PROMPT:
In the data that follows, find each line containing "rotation" and copy it.
____________________
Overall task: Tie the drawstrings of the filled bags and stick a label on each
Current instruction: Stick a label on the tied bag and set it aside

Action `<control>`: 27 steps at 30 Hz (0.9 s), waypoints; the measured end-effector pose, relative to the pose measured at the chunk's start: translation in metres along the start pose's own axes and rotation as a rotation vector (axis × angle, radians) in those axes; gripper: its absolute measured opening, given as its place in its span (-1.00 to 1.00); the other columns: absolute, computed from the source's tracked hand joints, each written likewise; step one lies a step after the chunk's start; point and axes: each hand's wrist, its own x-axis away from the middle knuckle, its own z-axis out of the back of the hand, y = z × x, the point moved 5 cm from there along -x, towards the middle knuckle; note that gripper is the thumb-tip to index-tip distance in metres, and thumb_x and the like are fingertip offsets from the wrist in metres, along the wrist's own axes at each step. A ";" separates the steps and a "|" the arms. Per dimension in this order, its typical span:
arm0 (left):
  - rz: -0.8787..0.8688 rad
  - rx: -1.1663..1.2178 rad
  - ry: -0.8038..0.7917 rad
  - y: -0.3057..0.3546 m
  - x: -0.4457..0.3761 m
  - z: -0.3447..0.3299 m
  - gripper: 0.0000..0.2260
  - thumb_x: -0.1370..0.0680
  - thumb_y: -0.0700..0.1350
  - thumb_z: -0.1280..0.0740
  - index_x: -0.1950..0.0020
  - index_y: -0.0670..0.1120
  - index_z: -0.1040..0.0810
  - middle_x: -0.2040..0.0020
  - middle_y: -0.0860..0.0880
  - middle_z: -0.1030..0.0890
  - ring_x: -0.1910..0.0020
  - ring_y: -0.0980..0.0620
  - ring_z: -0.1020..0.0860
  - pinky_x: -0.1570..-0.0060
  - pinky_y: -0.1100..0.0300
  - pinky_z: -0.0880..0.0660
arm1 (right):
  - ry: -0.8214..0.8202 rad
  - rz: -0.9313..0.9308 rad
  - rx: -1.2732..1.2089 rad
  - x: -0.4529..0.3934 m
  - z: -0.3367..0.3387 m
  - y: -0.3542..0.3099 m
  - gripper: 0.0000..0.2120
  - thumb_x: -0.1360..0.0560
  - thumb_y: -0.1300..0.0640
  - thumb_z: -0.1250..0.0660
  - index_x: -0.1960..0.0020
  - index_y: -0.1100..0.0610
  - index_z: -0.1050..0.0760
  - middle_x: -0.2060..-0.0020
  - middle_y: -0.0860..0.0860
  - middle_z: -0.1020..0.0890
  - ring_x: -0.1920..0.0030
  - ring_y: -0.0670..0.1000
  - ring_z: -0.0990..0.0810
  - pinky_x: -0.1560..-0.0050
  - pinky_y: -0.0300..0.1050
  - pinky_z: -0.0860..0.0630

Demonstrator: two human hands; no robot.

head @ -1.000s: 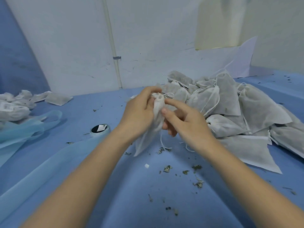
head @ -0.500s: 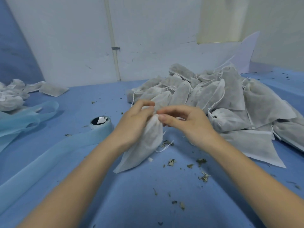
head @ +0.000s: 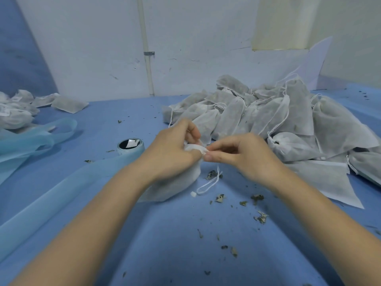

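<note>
Both of my hands meet at the gathered neck of one white fabric bag [head: 175,184]: my left hand [head: 171,153] is curled around the bunched top, and my right hand [head: 241,153] pinches the neck and string end between thumb and forefinger. Seen from my head camera, the bag now lies low on the blue table [head: 185,244] just in front of me, its body under my left wrist; a second ago I held it raised and upright, so I judge the mouth is cinched and the knot is under way. A loose loop of drawstring [head: 208,184] trails onto the table beside it. A heap of untied bags [head: 278,116] sits just behind my right hand, finished bags [head: 16,114] far left. A label roll [head: 131,145] stands near my left forearm; no writing is readable anywhere.
</note>
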 end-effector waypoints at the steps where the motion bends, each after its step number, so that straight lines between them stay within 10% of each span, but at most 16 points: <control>1: -0.009 -0.042 -0.029 0.000 -0.001 -0.003 -0.82 -0.44 -0.12 -0.31 0.07 0.12 -0.37 0.02 0.12 -0.60 0.23 0.35 -0.45 0.28 0.51 -0.30 | 0.010 0.021 0.071 0.000 0.001 -0.002 -0.92 -0.33 -0.03 -0.50 0.20 -0.06 -0.67 0.32 -0.04 -0.67 0.33 -0.24 -0.48 0.24 -0.43 -0.36; 7: -0.051 -0.227 0.030 0.002 0.003 -0.019 -0.83 -0.48 -0.02 -0.25 -0.01 0.03 -0.57 0.35 0.14 -0.49 0.29 0.20 -0.45 0.32 0.26 -0.38 | 0.055 0.207 0.437 0.004 0.005 -0.014 -0.85 -0.43 0.08 -0.44 0.08 0.14 -0.69 0.35 -0.08 -0.52 0.34 -0.19 -0.42 0.18 -0.43 -0.30; 11: -0.066 -0.242 0.055 0.002 0.004 -0.022 -0.76 -0.49 0.13 -0.23 0.06 0.04 -0.61 0.22 0.07 -0.63 0.18 0.10 -0.54 0.14 0.09 -0.49 | -0.021 0.211 0.547 0.005 0.002 -0.011 -0.81 -0.51 0.08 -0.36 -0.02 0.14 -0.67 0.20 0.07 -0.55 0.24 -0.10 -0.40 0.17 -0.31 -0.25; 17: -0.112 -0.148 0.076 -0.002 0.006 -0.014 -0.83 -0.58 0.03 -0.20 0.02 0.04 -0.57 0.25 0.14 -0.57 0.23 0.19 -0.45 0.18 0.32 -0.36 | -0.068 -0.157 -0.365 0.005 -0.001 0.009 -0.82 -0.59 0.18 -0.23 0.11 0.13 -0.58 0.16 -0.02 -0.65 0.00 -0.09 -0.62 -0.14 -0.22 -0.51; 21: -0.084 -0.205 0.109 -0.005 0.008 -0.014 -0.85 -0.59 -0.11 -0.18 0.00 -0.06 -0.54 0.23 0.14 -0.49 0.22 0.16 -0.43 0.23 0.29 -0.29 | -0.107 -0.268 -0.700 0.006 -0.023 0.007 -0.79 -0.61 0.26 -0.17 0.17 0.21 -0.48 0.46 -0.06 -0.44 0.48 -0.10 -0.41 0.34 -0.26 -0.50; 27: -0.079 -0.100 0.060 -0.002 0.023 -0.018 -0.81 -0.54 -0.20 -0.12 0.15 0.01 -0.48 0.28 0.13 -0.49 0.25 0.20 -0.43 0.26 0.45 -0.31 | -0.008 -0.274 -0.411 0.004 -0.016 0.006 -0.82 -0.45 0.22 -0.31 0.30 0.17 -0.62 0.57 -0.17 -0.29 0.54 -0.13 -0.16 0.56 -0.35 -0.17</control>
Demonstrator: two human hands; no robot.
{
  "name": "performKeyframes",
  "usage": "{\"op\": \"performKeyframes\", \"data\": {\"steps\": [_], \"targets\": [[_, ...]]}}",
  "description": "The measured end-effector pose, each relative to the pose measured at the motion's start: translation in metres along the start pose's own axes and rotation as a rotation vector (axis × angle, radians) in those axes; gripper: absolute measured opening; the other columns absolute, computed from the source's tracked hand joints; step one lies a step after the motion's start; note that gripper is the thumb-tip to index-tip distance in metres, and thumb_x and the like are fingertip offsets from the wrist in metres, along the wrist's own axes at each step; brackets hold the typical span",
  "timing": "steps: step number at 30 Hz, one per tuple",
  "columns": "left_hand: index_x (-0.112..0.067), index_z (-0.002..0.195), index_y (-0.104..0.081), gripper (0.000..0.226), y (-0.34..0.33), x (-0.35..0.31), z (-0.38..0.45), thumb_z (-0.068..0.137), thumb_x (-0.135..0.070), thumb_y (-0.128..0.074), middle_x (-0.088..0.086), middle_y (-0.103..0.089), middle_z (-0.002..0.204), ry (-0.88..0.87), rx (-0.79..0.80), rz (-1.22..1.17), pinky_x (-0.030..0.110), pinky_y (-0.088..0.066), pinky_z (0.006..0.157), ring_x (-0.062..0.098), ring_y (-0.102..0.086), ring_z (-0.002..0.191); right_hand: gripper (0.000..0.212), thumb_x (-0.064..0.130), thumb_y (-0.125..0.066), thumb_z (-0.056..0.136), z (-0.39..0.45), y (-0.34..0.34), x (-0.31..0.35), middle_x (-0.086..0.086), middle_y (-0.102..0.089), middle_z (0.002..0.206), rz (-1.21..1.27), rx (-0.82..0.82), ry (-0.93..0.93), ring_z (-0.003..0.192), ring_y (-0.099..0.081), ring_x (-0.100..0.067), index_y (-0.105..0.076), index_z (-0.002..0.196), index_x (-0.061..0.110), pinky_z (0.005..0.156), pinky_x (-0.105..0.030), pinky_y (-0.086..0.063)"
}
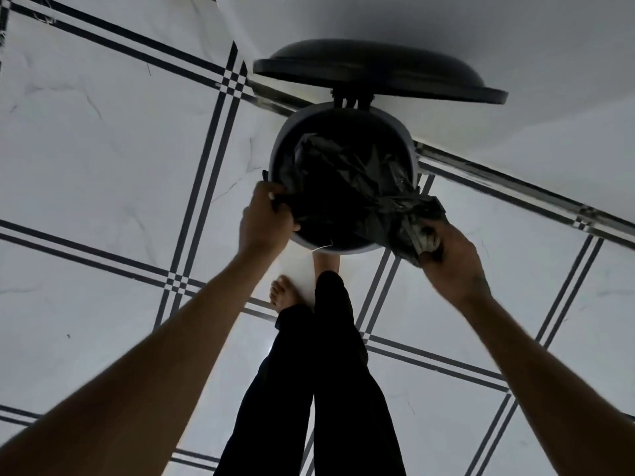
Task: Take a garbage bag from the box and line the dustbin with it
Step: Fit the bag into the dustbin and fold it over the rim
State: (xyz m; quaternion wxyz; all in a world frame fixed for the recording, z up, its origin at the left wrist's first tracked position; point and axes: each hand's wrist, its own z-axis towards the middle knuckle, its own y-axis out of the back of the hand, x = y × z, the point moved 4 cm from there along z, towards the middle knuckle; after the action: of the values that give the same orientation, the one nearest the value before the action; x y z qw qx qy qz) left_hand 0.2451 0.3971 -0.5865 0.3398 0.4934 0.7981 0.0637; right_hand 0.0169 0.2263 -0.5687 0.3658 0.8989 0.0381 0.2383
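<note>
A round grey dustbin stands on the floor against the wall, its dark lid swung up and open. A black garbage bag lies crumpled inside the bin and spills over the right side of the rim. My left hand pinches the bag's edge against the bin's left front rim. My right hand grips a bunched part of the bag outside the rim at the right. The box is not in view.
White floor tiles with black double lines spread all around. A white wall rises right behind the bin. My legs in black trousers and a bare foot stand just in front of the bin.
</note>
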Motion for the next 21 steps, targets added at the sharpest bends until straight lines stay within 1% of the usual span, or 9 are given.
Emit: {"op": "performKeyframes", "data": {"steps": [3,6,8,10,13,16,18,20,21], "targets": [[-0.024,0.1,-0.048,0.022,0.019,0.007,0.022,0.082,-0.013,-0.042,-0.002,-0.069,0.077,-0.008,-0.154,-0.022,0.044,-0.057,0.077,0.027,-0.07,0.078,0.058,0.034,-0.068,0.064,0.033,0.007,-0.001,-0.011,-0.071,0.114,-0.008,0.007,-0.038,0.105,-0.066,-0.03,-0.067,0.12,0.019,0.08,-0.022,-0.04],[-0.021,0.092,-0.059,0.018,0.036,0.006,0.056,0.077,-0.015,-0.051,0.003,-0.072,0.089,-0.006,-0.27,0.044,0.036,-0.057,0.073,0.027,-0.07,0.085,0.048,0.024,-0.086,0.064,0.076,0.019,-0.013,-0.007,-0.072,0.112,-0.023,-0.061,-0.08,0.104,-0.066,-0.03,-0.071,0.11,0.022,0.089,-0.033,-0.051],[-0.027,0.083,-0.057,0.016,0.044,0.002,0.078,0.073,-0.014,-0.056,0.005,-0.071,0.097,0.0,-0.317,0.059,0.041,-0.059,0.08,0.03,-0.07,0.089,0.028,0.019,-0.079,0.075,0.1,0.023,-0.014,-0.011,-0.073,0.102,0.06,-0.124,-0.007,0.096,-0.067,-0.03,-0.073,0.103,0.016,0.089,-0.04,-0.053],[-0.025,0.092,-0.058,0.021,0.049,-0.007,0.092,0.075,-0.012,-0.061,0.007,-0.07,0.105,-0.046,-0.34,0.129,0.04,-0.058,0.083,0.031,-0.068,0.095,0.016,0.025,-0.07,0.086,0.117,0.027,-0.012,-0.008,-0.069,0.09,0.134,-0.152,-0.024,0.082,-0.063,-0.023,-0.074,0.096,0.013,0.077,-0.03,-0.048],[-0.01,0.113,-0.057,0.033,0.05,-0.021,0.105,0.082,-0.014,-0.066,0.009,-0.065,0.115,-0.219,-0.379,0.338,0.03,-0.041,0.076,0.028,-0.06,0.103,0.029,0.042,-0.055,0.089,0.134,0.033,-0.016,-0.001,-0.068,0.084,0.435,-0.209,-0.196,0.084,-0.065,-0.021,-0.068,0.08,0.017,0.078,-0.031,-0.05],[-0.013,0.108,-0.056,0.022,0.046,-0.029,0.11,0.087,-0.013,-0.058,0.006,-0.065,0.105,-0.404,-0.369,0.39,0.028,-0.038,0.073,0.024,-0.057,0.093,0.031,0.038,-0.055,0.089,0.139,0.029,-0.02,0.002,-0.067,0.076,0.543,-0.236,-0.212,0.077,-0.066,-0.017,-0.068,0.075,0.013,0.076,-0.036,-0.055],[-0.026,0.097,-0.05,0.017,0.043,-0.029,0.111,0.087,-0.013,-0.053,-0.008,-0.06,0.087,-0.446,-0.329,0.344,0.024,-0.037,0.068,0.016,-0.053,0.082,0.018,0.025,-0.057,0.091,0.138,0.025,-0.021,0.004,-0.067,0.079,0.473,-0.238,-0.148,0.076,-0.065,-0.015,-0.068,0.076,0.022,0.072,-0.033,-0.055],[-0.034,0.084,-0.038,0.024,0.041,-0.034,0.106,0.084,-0.014,-0.049,-0.016,-0.05,0.073,-0.457,-0.321,0.281,0.018,-0.036,0.057,0.005,-0.047,0.067,0.016,0.02,-0.059,0.085,0.137,0.025,-0.02,0.001,-0.07,0.093,0.355,-0.236,-0.061,0.084,-0.067,-0.019,-0.07,0.09,0.03,0.074,-0.037,-0.057],[-0.035,0.08,-0.035,0.025,0.04,-0.037,0.105,0.083,-0.014,-0.048,-0.017,-0.048,0.071,-0.457,-0.315,0.237,0.012,-0.035,0.054,0.001,-0.049,0.064,0.025,0.02,-0.058,0.083,0.136,0.025,-0.019,-0.001,-0.07,0.101,0.269,-0.225,-0.016,0.09,-0.067,-0.023,-0.068,0.104,0.03,0.078,-0.042,-0.058]]}}
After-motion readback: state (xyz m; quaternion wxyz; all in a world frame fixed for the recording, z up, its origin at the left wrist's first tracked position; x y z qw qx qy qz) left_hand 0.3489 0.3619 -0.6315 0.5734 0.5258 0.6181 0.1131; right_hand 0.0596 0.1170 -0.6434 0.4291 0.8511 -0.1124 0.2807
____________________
RESPONSE TO THIS EXERCISE:
Action `<control>`: 27 steps at 30 Hz (0.9 s), waypoints; the measured end-effector pose, relative to the pose measured at the chunk's start: translation in metres along the start pose's own axes and rotation as a rotation vector (axis × angle, radians) in those axes; gripper: its absolute measured opening, given as its place in its span (-1.00 to 1.00); the other columns: absolute, computed from the source's tracked hand joints, each written likewise; step one lies a step after the chunk's start; point and axes: each hand's wrist, its own x-axis away from the middle knuckle, its own z-axis out of the back of the hand, y = z × x, the point moved 5 cm from there along -x, towards the middle knuckle; note that gripper is the thumb-tip to index-tip distance in metres, and thumb_x and the like are fingertip offsets from the wrist in metres, along the wrist's own axes at each step. A ";" separates the steps and a "|" the arms. Per dimension in this order, its typical span:
  "description": "The measured end-effector pose, each relative to the pose measured at the motion's start: translation in metres along the start pose's own axes and rotation as a rotation vector (axis × angle, radians) in those axes; gripper: absolute measured opening; the other columns absolute, computed from the source's tracked hand joints; step one lies a step after the motion's start; note that gripper is the thumb-tip to index-tip distance in metres, and thumb_x and the like are fingertip offsets from the wrist in metres, along the wrist's own axes at each step; brackets hold the typical span",

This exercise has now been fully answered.